## PROBLEM TO SOLVE
Take the listing and print it in full, exactly as given.
-------
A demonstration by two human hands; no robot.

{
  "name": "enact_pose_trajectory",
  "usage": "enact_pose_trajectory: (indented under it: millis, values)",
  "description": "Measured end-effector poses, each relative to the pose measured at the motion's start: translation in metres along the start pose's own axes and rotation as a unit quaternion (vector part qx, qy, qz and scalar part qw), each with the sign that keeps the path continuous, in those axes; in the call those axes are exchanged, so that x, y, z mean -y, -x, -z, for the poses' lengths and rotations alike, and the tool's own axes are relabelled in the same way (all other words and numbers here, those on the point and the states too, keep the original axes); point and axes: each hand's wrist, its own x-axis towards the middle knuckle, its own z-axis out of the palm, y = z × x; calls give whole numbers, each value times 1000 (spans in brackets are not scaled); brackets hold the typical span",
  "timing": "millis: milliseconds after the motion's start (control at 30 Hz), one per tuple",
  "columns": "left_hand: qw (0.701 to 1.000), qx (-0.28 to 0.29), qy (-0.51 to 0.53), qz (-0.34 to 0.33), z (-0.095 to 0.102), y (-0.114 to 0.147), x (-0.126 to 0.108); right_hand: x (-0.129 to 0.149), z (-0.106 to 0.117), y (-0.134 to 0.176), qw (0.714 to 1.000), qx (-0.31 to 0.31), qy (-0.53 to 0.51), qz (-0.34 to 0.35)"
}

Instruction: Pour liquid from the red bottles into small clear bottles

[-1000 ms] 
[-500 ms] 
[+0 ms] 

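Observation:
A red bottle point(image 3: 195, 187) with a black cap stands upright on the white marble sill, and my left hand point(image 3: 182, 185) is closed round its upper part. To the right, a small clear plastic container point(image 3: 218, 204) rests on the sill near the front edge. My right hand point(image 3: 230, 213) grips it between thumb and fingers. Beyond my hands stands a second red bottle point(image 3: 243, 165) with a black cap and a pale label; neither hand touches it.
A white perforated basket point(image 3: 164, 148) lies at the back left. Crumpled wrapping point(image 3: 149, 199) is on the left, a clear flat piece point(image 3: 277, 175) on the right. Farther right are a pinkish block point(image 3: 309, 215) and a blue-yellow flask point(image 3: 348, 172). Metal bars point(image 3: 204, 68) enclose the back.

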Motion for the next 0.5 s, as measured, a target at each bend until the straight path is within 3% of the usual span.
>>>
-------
## RESPONSE FOR THIS EXERCISE
A demonstration by two human hands; no robot.

{
  "name": "enact_pose_trajectory",
  "usage": "enact_pose_trajectory: (indented under it: millis, values)",
  "description": "Measured end-effector poses, each relative to the pose measured at the motion's start: translation in metres along the start pose's own axes and rotation as a unit quaternion (vector part qx, qy, qz and scalar part qw), each with the sign that keeps the path continuous, in those axes; in the call those axes are exchanged, so that x, y, z mean -y, -x, -z, for the poses' lengths and rotations alike, and the tool's own axes are relabelled in the same way (all other words and numbers here, those on the point and the states too, keep the original axes); point and axes: each hand's wrist, its own x-axis towards the middle knuckle, its own z-axis out of the palm, y = z × x; calls give whole numbers, each value times 1000 (spans in brackets are not scaled); brackets hold the typical span",
  "timing": "millis: milliseconds after the motion's start (control at 30 Hz), one per tuple",
  "columns": "left_hand: qw (0.701 to 1.000), qx (-0.28 to 0.29), qy (-0.51 to 0.53), qz (-0.34 to 0.33), z (-0.095 to 0.102), y (-0.114 to 0.147), x (-0.126 to 0.108); right_hand: x (-0.129 to 0.149), z (-0.106 to 0.117), y (-0.134 to 0.176), qw (0.714 to 1.000), qx (-0.31 to 0.31), qy (-0.53 to 0.51), qz (-0.34 to 0.35)"
}

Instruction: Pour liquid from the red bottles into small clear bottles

[-1000 ms] 
[-500 ms] 
[+0 ms] 

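Observation:
A red bottle point(image 3: 195, 187) with a black cap stands upright on the white marble sill, and my left hand point(image 3: 182, 185) is closed round its upper part. To the right, a small clear plastic container point(image 3: 218, 204) rests on the sill near the front edge. My right hand point(image 3: 230, 213) grips it between thumb and fingers. Beyond my hands stands a second red bottle point(image 3: 243, 165) with a black cap and a pale label; neither hand touches it.
A white perforated basket point(image 3: 164, 148) lies at the back left. Crumpled wrapping point(image 3: 149, 199) is on the left, a clear flat piece point(image 3: 277, 175) on the right. Farther right are a pinkish block point(image 3: 309, 215) and a blue-yellow flask point(image 3: 348, 172). Metal bars point(image 3: 204, 68) enclose the back.
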
Motion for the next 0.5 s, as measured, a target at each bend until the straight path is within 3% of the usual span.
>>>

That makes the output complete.